The sunset light was fading when we reached the edge of the ravine in which the city lies. It was like looking unawares over the edge of a precipice; the gulch opened beneath us as suddenly as if the earth had that moment parted and made it. With brakes set firm, we drove cautiously down the steep road; the ravine twinkled with lights, and almost seemed to flutter with white tents and wagon tops. At the farther end it widened, opening out on an inlet of the San Luis Park; and, in its center, near this widening mouth, lay the twelve-days-old city. A strange din arose from it.

"What is going on?" we exclaimed. "The building of the city," was the reply. "Twelve days ago there was not a house here. To-day there are one hundred and five, and in a week more there will be two hundred; each man is building his own home, and working day and night to get it done ahead of his neighbor. There are four sawmills going constantly, but they can't turn out lumber half fast enough. Everybody has to be content with a board at a time. If it were not for that, there would have been twice as many houses done as there are."

We drove on down the ravine. A little creek on our right was half hid in willow thickets. Hundreds of white tents gleamed among them: tents with poles; tents made by spreading sailcloth over the tops of bushes; round tents; square tents; big tents; little tents; and for every tent a camp fire; hundreds of white-topped wagons, also, at rest for the night, their great poles propped up by sticks, and their mules and drivers lying and standing in picturesque groups around them.

It was a scene not to be forgotten. Louder and louder sounded the chorus of the hammers as we drew near the center of the "city;" more and more the bustle thickened; great ox teams swaying unwieldily about, drawing logs and planks, backing up steep places; all sorts of vehicles driving at reckless speed up and down; men carrying doors; men walking along inside of window sashes,—the easiest way to carry them; men shoveling; men wheeling wheelbarrows; not a man standing still; not a man with empty hands; every man picking up something, and running to put it down somewhere else, as in a play; and, all the while, "Clink! clink! clink!" ringing above the other sounds,—the strokes of hundreds of hammers, like the "Anvil Chorus."

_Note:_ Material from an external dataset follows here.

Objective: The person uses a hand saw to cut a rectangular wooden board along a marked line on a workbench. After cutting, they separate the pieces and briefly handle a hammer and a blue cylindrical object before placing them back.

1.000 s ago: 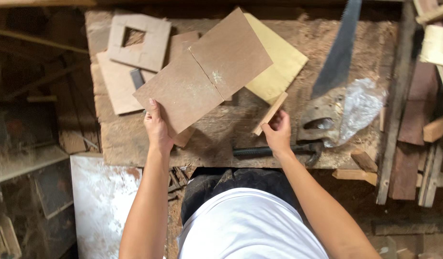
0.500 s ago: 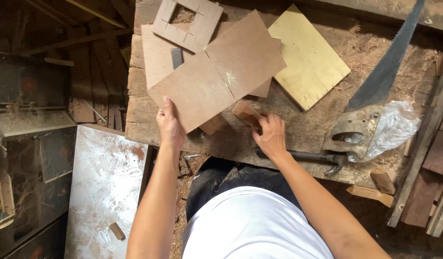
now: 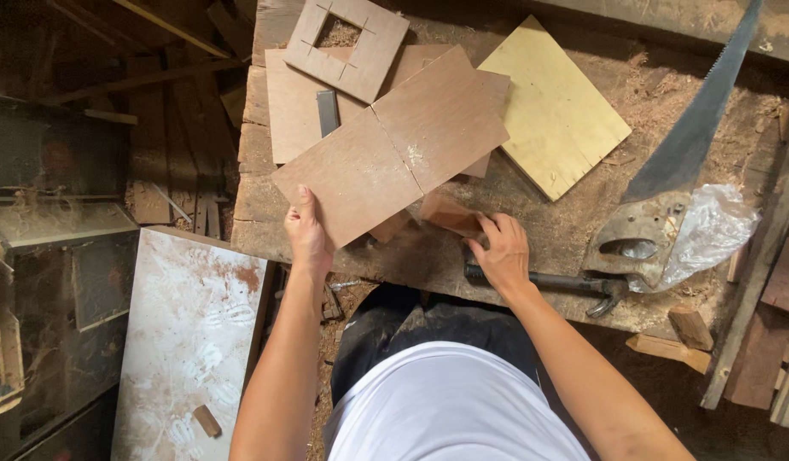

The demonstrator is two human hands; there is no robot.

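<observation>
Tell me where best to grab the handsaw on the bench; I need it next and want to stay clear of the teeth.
Take the handsaw by its handle, probably from the bench's near edge. The handle lies nearest the person, with an open grip hole, while the toothed blade tapers away toward the far right.

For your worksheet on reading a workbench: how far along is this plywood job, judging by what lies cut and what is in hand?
Done: a square frame piece with a cut-out window and a yellow panel lie cut on the bench. In hand: the left hand holds the brown board by its edge, and the right hand touches a small wooden block. Left: nothing looks joined; handsaw and hammer lie idle.
</observation>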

"Where is Perry's Hotel?" we asked. One of the least busy of the throng spared time to point to it with his thumb, as he passed us. In some bewilderment we drew up in front of a large unfinished house, through the many uncased apertures of which we could see only scaffoldings, rough boards, carpenters' benches, and heaps of shavings. Streams of men were passing in and out through these openings, which might be either doors or windows; no steps led to any of them.

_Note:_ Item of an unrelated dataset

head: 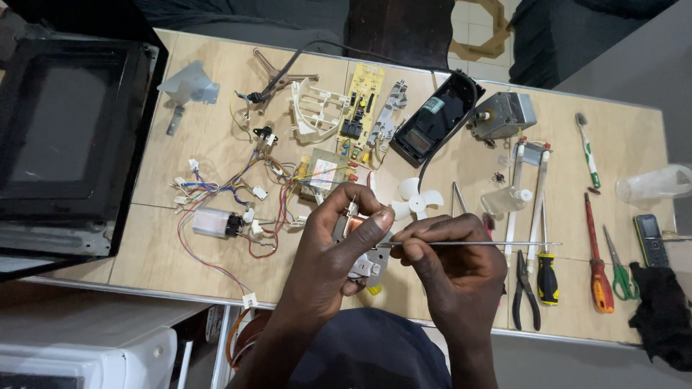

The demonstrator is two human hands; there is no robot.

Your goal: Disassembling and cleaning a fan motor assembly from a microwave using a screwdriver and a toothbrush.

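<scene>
- The left hand (333,241) is clamped around a small metal motor block with copper-coloured windings (358,245), thumb laid across its top and fingers curled beneath. That grip appears to steady the block and turn its upper face toward the camera.
- The right hand (450,263) pinches a thin grey metal rod (468,244) between thumb and fingertips. The rod lies nearly level, its tip touching the block at about 9 o'clock from the hand, a hold that suits fine probing.
- Both wrists enter from 6 o'clock, and the hands meet above the near edge of the pale plywood table (180,166).
- At 12 o'clock from the hands lies a white plastic fan blade (417,202). At 9 o'clock is a tangle of coloured wires (231,198).
- At 3 o'clock black-handled pliers (525,292) and a yellow-and-black screwdriver (547,277) lie side by side, apparently kept within reach.
</scene>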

"Oh, yes! oh, yes! can accommodate you all!" was the landlord's reply to our hesitating inquiries. He stood in the doorway of his dining-room; the streams of men we had seen going in and out were the fed and the unfed guests of the house. It was supper time; we also were hungry. We peered into the dining room: three tables full of men; a huge pile of beds on the floor, covered with hats and coats; a singular wall, made entirely of doors propped upright; a triangular space walled off by sailcloth,—this is what we saw. We stood outside, waiting among the scaffolding and benches. A black man was lighting the candles in a candelabrum made of two narrow bars of wood nailed across each other at right angles, and perforated with holes. The candles sputtered, and the hot fat fell on the shavings below.

"Dangerous way of lighting a room full of shavings," some one said. The landlord looked up at the swinging candelabra and laughed. "Tried it pretty often," he said. "Never burned a house down yet."

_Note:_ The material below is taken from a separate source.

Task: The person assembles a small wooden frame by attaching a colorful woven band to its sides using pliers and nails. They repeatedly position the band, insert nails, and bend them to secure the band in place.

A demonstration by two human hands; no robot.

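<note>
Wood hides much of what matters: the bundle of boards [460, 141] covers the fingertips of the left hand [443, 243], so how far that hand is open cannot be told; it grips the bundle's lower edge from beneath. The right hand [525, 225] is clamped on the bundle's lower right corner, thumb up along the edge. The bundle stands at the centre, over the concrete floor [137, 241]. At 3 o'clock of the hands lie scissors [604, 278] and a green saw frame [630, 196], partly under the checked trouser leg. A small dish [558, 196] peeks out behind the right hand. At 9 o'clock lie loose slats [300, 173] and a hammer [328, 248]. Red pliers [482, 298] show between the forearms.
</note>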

I observed one peculiarity in the speech at Garland City. Personal pronouns, as a rule, were omitted; there was no time for a superfluous word.

"Took down this house at Wagon Creek," he continued, "just one week ago; took it down one morning while the people were eating breakfast; took it down over their heads; putting it up again over their heads now."

This was literally true. The last part of it we ourselves were seeing while he spoke, and a friend at our elbow had seen the Wagon Creek crisis.

"Waiting for that round table for you," said the landlord; " 'll bring the chairs out here's fast's they quit 'em. That's the only way to get the table."

So, watching his chances, as fast as a seat was vacated, he sprang into the room, seized the chair and brought it out to us; and we sat there in our "reserved seats," biding the time when there should be room enough vacant at the table for us to take our places.

What an indescribable scene it was! The strange-looking wall of propped doors which we had seen, was the impromptu, wall separating the bedrooms from the dining-room. Bedrooms? Yes, five of them; that is, five bedsteads in a row, with just space enough between them to hang up a sheet, and with just room enough between them and the propped doors for a moderate-sized person to stand upright if he faced either the doors or the bed. Chairs? Oh, no! What do you want of a chair in a bedroom which has a bed in it? Washstands? One tin basin out in the unfinished room. Towels? Uncertain.

The little triangular space walled off by the sailcloth was a sixth bedroom, quite private and exclusive; and the big pile of beds on the dining-room floor was to be made up into seven bedrooms more between the tables, after everybody had finished supper.

Luckily for us we found a friend here,—a man who has been from the beginning one of Colorado's chief pioneers; and who is never, even in the wildest wilderness, without resources of comfort.

"You can't sleep here," he said. "I can do better for you than this."

"Better!"

He offered us luxury. How movable a thing is one's standard of comfort! A two-roomed pine shanty, board walls, board floors, board ceilings, board partitions not reaching to the roof, looked to us that night like a palace. To have been entertained at Windsor Castle would not have made us half so grateful.

It was late before the "city" grew quiet; and, long after most of the lights were out, and most of the sounds had ceased, I heard one solitary hammer in the distance, clink, clink, clink. I fell asleep listening to it.